### YOUR TASK
Set out exactly, line by line, the stretch of data below that begins at the line containing "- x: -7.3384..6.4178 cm" and ends at the line containing "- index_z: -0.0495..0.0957", with both ends kept.

### INFORMATION SUPPLIED

........

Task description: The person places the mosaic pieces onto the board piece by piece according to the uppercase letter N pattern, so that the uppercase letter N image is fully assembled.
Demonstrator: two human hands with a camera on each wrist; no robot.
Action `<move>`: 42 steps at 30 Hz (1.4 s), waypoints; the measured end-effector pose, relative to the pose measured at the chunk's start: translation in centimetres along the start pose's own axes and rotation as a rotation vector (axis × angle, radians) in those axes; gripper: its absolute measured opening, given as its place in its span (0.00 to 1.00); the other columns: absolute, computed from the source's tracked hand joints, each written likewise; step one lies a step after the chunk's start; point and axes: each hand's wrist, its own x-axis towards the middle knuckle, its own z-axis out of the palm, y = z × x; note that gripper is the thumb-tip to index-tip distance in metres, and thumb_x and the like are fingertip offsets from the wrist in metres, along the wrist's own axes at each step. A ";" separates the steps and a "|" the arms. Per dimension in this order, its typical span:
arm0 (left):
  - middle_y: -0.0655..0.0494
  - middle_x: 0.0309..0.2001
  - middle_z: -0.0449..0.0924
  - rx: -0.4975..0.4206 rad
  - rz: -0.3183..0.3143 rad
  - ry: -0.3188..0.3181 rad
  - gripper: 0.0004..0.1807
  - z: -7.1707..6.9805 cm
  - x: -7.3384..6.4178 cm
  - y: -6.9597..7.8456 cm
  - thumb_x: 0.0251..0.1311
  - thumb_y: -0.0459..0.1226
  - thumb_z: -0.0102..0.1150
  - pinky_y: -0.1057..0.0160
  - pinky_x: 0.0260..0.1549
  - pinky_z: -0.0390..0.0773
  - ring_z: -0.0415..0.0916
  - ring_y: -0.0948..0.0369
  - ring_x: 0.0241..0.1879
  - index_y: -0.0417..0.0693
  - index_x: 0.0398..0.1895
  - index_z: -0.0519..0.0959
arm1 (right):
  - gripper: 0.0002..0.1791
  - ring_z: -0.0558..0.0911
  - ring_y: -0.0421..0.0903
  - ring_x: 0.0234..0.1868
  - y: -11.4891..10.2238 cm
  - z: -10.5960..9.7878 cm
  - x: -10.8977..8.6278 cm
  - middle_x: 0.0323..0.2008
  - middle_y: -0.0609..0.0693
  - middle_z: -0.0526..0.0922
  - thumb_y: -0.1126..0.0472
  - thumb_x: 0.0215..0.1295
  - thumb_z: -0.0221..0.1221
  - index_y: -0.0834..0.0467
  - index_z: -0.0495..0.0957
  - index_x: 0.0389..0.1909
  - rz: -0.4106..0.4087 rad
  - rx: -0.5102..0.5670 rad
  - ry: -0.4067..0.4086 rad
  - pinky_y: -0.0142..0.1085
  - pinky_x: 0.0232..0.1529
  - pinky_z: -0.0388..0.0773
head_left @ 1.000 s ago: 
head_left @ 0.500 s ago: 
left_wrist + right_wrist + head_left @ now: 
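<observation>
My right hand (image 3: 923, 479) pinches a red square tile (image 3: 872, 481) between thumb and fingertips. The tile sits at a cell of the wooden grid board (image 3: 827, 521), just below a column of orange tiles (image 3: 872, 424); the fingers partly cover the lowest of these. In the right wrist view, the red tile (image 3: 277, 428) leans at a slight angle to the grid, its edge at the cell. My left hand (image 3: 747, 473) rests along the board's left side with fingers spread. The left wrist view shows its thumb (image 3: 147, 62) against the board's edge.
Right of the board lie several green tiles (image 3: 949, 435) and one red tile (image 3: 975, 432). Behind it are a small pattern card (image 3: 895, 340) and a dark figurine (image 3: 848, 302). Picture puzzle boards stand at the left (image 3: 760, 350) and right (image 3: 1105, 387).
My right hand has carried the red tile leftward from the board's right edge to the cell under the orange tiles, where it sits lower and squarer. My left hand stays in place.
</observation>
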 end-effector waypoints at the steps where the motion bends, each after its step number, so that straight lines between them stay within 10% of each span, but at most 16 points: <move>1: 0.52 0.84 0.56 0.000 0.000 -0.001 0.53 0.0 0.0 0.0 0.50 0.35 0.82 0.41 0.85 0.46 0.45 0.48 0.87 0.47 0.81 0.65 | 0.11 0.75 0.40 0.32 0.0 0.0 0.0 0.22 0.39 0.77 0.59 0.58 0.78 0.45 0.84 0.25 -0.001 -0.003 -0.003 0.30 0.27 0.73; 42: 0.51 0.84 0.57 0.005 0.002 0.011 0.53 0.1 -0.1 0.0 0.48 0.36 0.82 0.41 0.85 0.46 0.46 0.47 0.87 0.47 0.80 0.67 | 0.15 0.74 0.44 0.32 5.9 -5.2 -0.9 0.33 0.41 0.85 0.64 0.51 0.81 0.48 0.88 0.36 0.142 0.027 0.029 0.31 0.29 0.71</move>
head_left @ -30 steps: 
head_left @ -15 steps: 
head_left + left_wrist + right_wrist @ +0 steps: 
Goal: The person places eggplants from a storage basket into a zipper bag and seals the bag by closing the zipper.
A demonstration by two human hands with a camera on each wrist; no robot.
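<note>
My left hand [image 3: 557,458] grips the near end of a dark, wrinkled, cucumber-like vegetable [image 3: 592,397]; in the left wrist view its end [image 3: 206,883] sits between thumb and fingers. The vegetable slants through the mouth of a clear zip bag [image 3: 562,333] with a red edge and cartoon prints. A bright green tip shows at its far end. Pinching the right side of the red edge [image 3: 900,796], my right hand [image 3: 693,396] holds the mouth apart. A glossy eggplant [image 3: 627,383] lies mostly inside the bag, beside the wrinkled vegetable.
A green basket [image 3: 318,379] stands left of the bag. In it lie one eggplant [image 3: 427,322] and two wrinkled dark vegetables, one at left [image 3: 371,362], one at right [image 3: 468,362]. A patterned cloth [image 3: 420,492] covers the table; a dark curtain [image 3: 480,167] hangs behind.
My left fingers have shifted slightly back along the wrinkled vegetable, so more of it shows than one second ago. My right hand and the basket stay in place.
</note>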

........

### RESPONSE TO THIS TASK
  - x: -7.3384..6.4178 cm
  - y: -6.9597..7.8456 cm
  - thumb_x: 0.0251..0.1311
  - thumb_y: -0.0459..0.1226
  - thumb_z: -0.0102..0.1150
  - pinky_y: -0.1057..0.0160
  - pinky_x: 0.0260..0.1549
  - pinky_z: -0.0390..0.0773
  - ring_z: -0.0415..0.0916
  - ring_y: -0.0948..0.0369
  - ring_x: 0.0241..0.1879
  - index_y: -0.0417..0.0693
  - index_x: 0.0398..0.1895
  - index_z: -0.0519..0.0959
arm1 (right):
  - gripper: 0.0002..0.1791
  - ring_z: -0.0558..0.0911
  - ring_y: -0.0421..0.0903
  - ring_x: 0.0234..0.1868
  - y: -11.4891..10.2238 cm
  - z: -10.5960..9.7878 cm
  - x: -10.8977..8.6278 cm
  - middle_x: 0.0323..0.2008
  - middle_y: -0.0609..0.0693
  - middle_z: -0.0526..0.0922
  - thumb_y: -0.1126..0.0472
  - thumb_x: 0.0215..0.1295
  - thumb_z: -0.0221..0.1221
  - index_y: -0.0834..0.0467
  - index_z: -0.0495..0.0957

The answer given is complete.